Goal of the exercise: Beneath this task are records; print exactly the stretch of them from the line with "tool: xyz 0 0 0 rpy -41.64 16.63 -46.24" through the line with "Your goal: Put", both ends included.
--- Supplied entries ---
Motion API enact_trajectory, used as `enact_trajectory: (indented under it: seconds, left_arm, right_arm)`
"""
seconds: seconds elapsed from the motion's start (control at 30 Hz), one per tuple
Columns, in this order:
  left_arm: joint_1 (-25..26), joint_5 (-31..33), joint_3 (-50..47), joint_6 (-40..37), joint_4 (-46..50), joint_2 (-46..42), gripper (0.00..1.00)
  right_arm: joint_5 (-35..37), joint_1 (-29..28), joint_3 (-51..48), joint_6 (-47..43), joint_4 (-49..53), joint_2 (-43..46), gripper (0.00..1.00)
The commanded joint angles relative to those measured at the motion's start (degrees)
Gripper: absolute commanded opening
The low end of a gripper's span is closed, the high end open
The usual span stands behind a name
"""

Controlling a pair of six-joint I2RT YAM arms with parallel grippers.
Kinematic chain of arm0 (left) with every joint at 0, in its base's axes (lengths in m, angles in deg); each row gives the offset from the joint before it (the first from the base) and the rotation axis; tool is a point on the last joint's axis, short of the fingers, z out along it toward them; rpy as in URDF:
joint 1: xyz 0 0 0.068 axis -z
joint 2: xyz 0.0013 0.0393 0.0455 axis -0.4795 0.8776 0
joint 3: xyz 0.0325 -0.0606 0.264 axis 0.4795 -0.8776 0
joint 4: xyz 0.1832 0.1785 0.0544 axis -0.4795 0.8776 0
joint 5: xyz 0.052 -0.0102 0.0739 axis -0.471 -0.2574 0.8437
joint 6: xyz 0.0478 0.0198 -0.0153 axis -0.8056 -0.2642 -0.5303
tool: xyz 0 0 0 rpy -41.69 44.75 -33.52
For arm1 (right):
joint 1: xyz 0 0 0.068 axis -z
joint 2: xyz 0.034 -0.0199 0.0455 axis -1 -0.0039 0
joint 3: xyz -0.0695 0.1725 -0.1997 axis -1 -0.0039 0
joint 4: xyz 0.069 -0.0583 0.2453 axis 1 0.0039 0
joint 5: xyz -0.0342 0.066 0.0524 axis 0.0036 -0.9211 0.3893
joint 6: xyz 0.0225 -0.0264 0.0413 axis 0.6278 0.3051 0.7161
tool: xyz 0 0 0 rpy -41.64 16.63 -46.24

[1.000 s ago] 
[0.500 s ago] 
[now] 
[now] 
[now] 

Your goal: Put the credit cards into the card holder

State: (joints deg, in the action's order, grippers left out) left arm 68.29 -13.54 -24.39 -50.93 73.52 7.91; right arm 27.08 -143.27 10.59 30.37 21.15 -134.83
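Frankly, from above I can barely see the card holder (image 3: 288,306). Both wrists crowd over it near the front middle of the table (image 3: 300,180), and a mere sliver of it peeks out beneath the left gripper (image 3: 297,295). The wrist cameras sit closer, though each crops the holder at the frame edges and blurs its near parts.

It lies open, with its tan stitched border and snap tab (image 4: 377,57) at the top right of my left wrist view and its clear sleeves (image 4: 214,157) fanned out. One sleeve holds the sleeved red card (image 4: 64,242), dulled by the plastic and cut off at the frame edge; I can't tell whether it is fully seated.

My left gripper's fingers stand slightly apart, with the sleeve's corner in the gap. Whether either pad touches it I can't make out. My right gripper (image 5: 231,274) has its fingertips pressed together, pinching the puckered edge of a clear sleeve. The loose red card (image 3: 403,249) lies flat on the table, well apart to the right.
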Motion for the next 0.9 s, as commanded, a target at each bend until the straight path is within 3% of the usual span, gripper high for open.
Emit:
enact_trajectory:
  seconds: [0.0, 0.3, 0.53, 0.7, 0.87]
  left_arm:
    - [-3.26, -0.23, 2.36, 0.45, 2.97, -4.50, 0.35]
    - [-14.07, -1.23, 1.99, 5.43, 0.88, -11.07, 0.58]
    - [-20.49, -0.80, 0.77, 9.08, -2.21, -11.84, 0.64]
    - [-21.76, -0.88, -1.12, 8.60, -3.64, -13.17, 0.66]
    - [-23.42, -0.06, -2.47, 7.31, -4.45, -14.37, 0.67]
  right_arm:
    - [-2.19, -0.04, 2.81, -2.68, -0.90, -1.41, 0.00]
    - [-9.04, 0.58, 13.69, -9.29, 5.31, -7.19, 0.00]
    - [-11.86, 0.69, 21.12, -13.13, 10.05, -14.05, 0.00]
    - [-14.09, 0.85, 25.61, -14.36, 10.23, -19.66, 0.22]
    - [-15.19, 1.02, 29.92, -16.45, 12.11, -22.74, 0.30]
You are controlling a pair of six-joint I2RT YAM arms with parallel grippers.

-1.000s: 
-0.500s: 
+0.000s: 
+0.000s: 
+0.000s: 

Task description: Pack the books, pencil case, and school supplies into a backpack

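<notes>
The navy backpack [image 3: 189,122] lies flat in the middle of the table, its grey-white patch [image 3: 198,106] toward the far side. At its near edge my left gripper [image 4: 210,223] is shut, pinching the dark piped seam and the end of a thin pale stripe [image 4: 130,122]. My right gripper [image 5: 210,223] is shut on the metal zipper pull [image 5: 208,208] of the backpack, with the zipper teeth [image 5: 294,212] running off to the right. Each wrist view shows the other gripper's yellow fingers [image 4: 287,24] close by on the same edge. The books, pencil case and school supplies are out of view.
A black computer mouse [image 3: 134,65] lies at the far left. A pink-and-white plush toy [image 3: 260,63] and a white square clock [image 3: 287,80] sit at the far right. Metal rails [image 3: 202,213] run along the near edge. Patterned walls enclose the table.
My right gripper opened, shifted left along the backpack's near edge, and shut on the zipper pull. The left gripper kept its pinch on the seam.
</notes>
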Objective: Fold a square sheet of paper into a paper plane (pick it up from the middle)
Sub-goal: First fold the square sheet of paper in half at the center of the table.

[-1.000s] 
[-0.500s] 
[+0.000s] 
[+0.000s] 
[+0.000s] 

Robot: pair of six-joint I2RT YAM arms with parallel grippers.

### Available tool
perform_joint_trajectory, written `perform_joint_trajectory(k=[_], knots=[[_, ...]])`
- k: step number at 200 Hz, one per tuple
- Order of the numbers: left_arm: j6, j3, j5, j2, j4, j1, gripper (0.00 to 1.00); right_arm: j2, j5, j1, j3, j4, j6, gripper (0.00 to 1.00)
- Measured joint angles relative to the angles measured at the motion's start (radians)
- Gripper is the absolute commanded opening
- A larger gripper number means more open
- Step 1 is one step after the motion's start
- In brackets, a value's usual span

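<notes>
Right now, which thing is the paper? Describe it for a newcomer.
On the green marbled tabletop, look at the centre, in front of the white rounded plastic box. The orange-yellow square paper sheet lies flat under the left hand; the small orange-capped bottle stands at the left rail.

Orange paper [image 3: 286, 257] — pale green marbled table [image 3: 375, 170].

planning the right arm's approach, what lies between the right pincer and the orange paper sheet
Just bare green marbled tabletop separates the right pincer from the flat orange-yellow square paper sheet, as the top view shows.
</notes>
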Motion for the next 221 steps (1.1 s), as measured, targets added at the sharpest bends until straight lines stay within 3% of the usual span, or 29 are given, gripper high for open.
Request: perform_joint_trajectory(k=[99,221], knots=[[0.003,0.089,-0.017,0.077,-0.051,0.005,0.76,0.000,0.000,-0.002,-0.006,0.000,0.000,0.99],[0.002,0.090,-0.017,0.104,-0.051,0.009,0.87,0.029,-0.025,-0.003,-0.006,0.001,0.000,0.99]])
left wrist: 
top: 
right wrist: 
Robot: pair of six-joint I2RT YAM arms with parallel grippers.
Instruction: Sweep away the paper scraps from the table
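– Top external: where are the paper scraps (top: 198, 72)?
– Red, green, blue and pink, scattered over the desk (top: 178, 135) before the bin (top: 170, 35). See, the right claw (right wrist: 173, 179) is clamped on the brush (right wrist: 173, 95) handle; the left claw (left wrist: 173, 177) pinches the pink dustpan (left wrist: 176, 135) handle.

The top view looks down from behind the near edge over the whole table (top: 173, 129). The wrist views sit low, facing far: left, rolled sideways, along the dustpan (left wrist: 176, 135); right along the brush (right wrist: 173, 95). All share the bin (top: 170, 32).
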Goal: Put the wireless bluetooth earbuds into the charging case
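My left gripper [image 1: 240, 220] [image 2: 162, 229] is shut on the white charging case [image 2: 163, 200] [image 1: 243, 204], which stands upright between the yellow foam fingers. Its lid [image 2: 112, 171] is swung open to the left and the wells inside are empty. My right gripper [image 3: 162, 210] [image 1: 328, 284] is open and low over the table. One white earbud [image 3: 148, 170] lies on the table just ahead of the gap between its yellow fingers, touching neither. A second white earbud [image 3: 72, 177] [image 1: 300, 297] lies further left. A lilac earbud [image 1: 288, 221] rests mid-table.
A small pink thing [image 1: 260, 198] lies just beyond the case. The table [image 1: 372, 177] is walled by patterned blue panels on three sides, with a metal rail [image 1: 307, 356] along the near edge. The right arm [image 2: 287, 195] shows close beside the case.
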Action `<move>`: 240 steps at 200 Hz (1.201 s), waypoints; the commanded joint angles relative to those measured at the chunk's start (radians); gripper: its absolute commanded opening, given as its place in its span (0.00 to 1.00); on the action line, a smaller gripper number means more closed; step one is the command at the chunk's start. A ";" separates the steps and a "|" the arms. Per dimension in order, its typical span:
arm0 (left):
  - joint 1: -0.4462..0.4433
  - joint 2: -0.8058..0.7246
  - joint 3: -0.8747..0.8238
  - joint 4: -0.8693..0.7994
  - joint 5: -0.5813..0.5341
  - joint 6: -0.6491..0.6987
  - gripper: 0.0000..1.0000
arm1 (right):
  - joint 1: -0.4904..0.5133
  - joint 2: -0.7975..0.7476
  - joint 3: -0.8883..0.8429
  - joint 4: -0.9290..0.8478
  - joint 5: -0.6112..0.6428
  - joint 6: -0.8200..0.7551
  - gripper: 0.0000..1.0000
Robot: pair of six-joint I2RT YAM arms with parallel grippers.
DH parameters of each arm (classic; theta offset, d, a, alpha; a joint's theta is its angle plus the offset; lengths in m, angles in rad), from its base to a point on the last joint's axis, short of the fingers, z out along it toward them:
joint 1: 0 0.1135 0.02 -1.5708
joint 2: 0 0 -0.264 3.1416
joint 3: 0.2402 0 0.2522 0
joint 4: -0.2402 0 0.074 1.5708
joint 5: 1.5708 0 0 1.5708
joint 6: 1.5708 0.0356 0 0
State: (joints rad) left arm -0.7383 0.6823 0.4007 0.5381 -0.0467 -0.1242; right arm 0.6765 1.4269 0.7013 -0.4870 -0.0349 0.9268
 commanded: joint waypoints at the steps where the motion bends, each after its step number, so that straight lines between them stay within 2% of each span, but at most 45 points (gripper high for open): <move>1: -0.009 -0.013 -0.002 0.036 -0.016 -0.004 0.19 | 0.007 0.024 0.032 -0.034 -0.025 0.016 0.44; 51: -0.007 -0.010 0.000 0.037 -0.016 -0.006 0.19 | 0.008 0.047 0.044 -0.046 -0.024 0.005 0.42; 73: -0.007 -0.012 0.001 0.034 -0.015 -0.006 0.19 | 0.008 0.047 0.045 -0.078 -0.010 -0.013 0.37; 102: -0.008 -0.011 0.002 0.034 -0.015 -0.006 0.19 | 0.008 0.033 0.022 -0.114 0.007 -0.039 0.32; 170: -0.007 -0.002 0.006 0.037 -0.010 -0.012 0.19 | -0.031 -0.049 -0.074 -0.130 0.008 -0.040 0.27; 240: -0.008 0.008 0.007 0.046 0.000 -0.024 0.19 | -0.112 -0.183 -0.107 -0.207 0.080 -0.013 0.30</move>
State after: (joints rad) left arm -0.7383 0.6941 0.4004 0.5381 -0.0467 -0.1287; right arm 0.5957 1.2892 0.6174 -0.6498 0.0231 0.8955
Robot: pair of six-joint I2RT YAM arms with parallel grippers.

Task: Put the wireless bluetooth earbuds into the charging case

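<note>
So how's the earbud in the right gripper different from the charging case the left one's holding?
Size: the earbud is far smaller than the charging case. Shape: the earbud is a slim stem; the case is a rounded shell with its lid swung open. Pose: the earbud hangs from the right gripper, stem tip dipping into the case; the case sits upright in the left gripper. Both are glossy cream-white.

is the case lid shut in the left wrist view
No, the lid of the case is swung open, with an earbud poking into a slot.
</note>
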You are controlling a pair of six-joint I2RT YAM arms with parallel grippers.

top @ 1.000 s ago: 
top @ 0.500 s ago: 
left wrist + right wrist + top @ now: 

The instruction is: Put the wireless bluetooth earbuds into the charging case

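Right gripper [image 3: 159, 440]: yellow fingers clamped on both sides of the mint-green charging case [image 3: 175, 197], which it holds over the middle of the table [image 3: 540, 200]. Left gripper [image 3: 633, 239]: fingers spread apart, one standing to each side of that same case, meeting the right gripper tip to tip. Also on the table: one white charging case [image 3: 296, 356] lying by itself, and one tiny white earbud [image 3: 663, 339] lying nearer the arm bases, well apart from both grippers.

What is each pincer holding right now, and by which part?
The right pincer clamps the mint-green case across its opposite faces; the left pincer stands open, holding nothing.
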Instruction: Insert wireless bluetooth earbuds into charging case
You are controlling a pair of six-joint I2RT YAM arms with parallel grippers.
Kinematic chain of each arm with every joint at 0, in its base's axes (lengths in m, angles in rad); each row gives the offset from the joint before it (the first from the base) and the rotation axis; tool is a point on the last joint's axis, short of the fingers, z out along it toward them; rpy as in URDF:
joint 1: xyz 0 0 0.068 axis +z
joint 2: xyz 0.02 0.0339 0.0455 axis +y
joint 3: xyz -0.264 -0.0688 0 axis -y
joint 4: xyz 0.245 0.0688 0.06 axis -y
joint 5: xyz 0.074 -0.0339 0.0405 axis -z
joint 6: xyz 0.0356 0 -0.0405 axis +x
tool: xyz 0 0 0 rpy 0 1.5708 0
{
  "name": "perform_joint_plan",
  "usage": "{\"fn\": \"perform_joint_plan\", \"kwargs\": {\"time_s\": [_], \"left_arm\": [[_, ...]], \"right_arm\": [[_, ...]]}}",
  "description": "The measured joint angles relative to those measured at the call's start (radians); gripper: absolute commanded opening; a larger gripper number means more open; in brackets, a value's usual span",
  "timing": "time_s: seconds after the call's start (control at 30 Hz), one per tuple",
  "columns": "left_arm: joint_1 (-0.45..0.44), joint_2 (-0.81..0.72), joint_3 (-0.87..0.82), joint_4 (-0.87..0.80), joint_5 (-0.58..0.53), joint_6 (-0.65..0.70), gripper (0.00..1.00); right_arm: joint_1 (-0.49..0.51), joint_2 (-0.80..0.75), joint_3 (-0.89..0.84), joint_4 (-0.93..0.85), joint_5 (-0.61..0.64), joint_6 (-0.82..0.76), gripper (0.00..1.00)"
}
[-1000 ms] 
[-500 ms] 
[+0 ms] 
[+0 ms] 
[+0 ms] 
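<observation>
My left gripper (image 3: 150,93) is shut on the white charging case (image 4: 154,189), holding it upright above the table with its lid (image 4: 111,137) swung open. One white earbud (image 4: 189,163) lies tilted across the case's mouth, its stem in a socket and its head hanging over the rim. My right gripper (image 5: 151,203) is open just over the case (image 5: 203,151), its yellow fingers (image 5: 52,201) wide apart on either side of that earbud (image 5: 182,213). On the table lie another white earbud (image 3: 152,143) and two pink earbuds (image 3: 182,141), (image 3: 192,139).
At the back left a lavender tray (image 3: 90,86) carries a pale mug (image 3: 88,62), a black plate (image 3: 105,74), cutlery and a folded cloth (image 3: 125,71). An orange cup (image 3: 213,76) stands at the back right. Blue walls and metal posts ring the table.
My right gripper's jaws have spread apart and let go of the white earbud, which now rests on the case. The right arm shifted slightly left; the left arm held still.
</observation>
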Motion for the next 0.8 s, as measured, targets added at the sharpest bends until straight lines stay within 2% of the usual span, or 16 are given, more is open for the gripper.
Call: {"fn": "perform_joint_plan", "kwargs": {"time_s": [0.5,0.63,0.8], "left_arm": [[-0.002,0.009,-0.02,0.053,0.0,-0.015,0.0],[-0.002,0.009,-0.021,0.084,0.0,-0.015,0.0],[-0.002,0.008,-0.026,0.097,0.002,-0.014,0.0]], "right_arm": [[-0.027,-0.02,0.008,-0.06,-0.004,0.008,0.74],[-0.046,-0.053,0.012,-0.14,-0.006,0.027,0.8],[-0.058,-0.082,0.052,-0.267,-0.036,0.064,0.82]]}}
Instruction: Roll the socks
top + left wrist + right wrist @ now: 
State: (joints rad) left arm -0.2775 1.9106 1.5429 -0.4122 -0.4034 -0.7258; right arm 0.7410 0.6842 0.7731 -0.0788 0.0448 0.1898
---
Written answer:
tool: xyz 0 0 0 rpy -41.64 16.63 -46.24

[1.000 s ago] 
[0.500 s ago] 
[now] 
[now] 
[now] 

Your goal: Put the credit cards into the card holder

The response to this exercise is finished.